Morning Headlines: Protests in downtown Athens
Hundreds gathered at College Square in Athens one day after the U.S. Supreme Court overturned Roe v. Wade.
Demonstrators chanted and marched for two hours expressing shock and anger over the ruling. Athens Clarke County Commissioner Mariah Parker was at the rally.
"I hate these moments," Parker said, "but they give occasion for us to come together and feel our collective power and start building the movement. We need to not only fight for our rights to abortion, but challenge the legitimacy of the Supreme Court broadly as they roll back more and more of our rights."
State Attorney General pushes federal court to clear GA "fetal heartbeat" law
The Supreme Court ruling in Dobbs v. Jackson is likely to change abortion access in Georgia.
On Friday, hours after the Court's decision was made public, Georgia Attorney General Chris Carr announced that his office had already filed a notice requesting that the 11th Circuit overturn a lower court ruling and allow Georgia’s heartbeat bill to go into effect.

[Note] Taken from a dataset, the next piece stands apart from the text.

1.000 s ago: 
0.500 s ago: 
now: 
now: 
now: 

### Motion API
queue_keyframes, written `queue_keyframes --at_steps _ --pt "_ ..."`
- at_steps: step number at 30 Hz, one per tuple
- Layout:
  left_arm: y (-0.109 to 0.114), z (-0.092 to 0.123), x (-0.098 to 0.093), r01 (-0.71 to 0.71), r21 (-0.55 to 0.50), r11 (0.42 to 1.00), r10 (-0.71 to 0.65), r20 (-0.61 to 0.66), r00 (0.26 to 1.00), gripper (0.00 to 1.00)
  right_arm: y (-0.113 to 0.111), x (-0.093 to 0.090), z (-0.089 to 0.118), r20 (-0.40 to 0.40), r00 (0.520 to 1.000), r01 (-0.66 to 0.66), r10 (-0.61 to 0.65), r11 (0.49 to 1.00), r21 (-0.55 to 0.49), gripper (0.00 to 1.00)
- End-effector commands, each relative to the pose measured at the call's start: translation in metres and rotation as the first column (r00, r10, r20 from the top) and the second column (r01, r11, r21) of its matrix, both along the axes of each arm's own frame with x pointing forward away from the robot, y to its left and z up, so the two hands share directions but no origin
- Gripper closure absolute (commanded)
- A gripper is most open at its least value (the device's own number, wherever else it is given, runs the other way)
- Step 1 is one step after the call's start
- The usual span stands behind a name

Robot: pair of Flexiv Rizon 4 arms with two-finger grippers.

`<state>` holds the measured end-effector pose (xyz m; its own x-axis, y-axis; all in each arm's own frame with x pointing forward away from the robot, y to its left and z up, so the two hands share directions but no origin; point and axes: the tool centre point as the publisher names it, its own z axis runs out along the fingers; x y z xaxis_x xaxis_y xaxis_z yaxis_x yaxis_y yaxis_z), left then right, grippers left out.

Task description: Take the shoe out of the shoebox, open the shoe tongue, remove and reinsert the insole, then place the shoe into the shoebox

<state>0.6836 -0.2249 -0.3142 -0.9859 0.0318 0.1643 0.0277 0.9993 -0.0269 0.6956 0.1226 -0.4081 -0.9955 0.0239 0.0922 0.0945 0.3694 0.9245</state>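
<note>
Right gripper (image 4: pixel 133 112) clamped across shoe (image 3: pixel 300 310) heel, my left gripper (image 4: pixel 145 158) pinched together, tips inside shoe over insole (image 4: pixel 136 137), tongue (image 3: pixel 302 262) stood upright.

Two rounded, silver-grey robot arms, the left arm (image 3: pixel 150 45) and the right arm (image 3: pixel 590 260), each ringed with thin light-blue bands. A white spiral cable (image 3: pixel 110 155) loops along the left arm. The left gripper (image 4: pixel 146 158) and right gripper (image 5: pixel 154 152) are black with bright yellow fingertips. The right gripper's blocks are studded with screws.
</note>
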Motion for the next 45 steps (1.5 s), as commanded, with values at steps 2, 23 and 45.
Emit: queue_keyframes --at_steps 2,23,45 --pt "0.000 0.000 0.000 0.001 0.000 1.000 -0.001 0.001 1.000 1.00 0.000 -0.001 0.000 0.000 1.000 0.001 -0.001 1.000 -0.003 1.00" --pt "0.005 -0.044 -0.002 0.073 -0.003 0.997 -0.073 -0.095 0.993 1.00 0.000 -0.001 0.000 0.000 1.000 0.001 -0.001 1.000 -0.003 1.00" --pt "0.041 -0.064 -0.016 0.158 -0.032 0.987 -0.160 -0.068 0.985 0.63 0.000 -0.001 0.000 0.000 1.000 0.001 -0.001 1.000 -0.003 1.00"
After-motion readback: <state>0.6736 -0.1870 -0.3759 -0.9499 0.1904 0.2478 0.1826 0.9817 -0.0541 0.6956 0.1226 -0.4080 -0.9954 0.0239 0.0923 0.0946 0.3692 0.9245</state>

In 2019, the Georgia General Assembly passed the heartbeat law which banned most abortions after about six weeks. The current law allows abortions within 20 weeks of gestation. The heartbeat bill was blocked by an injunction from a federal judge as illegal under Roe v. Wade.

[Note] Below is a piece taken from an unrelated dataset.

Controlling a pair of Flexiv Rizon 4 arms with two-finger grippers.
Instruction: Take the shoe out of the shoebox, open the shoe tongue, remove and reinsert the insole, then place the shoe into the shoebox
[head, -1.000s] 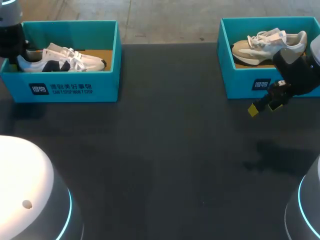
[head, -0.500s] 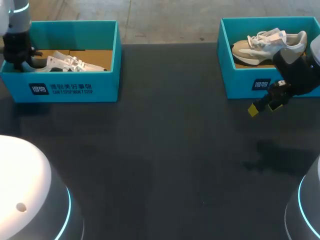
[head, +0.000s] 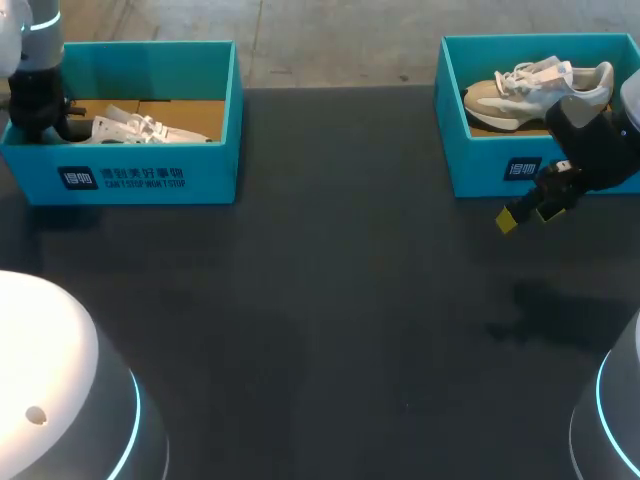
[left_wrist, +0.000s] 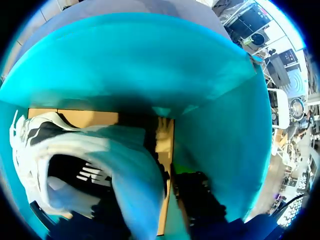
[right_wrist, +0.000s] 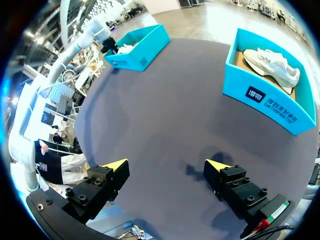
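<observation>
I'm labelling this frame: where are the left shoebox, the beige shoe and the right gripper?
left shoebox (head: 150, 178): head view, front wall.
beige shoe (head: 510, 95): head view, its side.
right gripper (right_wrist: 166, 165): right wrist view, midway between its fingertips.

The right arm ends in a black two-fingered claw (right_wrist: 167, 167). Its blocky fingers (right_wrist: 95, 189) carry round socket screws and bright yellow wedge tips (right_wrist: 116, 165). Red and green wires (right_wrist: 265, 222) sit just behind the claw. Further back, white rounded shells (head: 45, 350) on both arms wear glowing cyan rings (head: 137, 425).
</observation>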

Georgia then appealed the ruling, and the case is still pending at the United States Court of Appeals for the Eleventh Circuit.

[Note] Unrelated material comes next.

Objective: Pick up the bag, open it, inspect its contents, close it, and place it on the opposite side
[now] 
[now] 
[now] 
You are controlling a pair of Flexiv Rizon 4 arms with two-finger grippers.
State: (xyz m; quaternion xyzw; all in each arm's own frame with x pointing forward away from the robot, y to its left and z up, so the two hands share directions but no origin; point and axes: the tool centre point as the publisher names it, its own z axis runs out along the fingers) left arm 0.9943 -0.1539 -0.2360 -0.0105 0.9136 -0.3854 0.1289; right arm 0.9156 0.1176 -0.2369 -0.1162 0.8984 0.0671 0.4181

Georgia Power eyes 12 percent rate hike
Georgia Power wants to raise customer bills 12% over the next three years.
In a rate filing Friday with state regulators, the company said that the extra $2.8 billion it wants to collect would pay for system improvements, higher costs and higher profits.
The Georgia Public Service Commission will evaluate the plan and is likely to vote in December.
A typical residential customer who pays $128 a month now would see bills rise by $14.32 next year and by $16.29 total over three years.
Georgia Power customers are likely to see other increases to pay for nuclear reactors at Plant Vogtle and for higher fuel costs.
Kemp promises more money for school safety
Millions of dollars are being allocated to school safety in Georgia.
Governor Brian Kemp announced the funding at the conclusion of a three day conference on school safety in Columbus.
The AJC reports part of the conference focused on an update of the state’s five year old safety guidance for schools. Among the new grants are $2.6 million to enhance training for school police, $182,000 to buy 210 tactical kits for school police, $1 million for regional and other school safety training, including for instructors, plus new reference guides.
The state is also issuing $4.5 million in competitive grants to local and state law enforcement to train for school safety, use-of-force and de-escalation and to pay for mental health resources.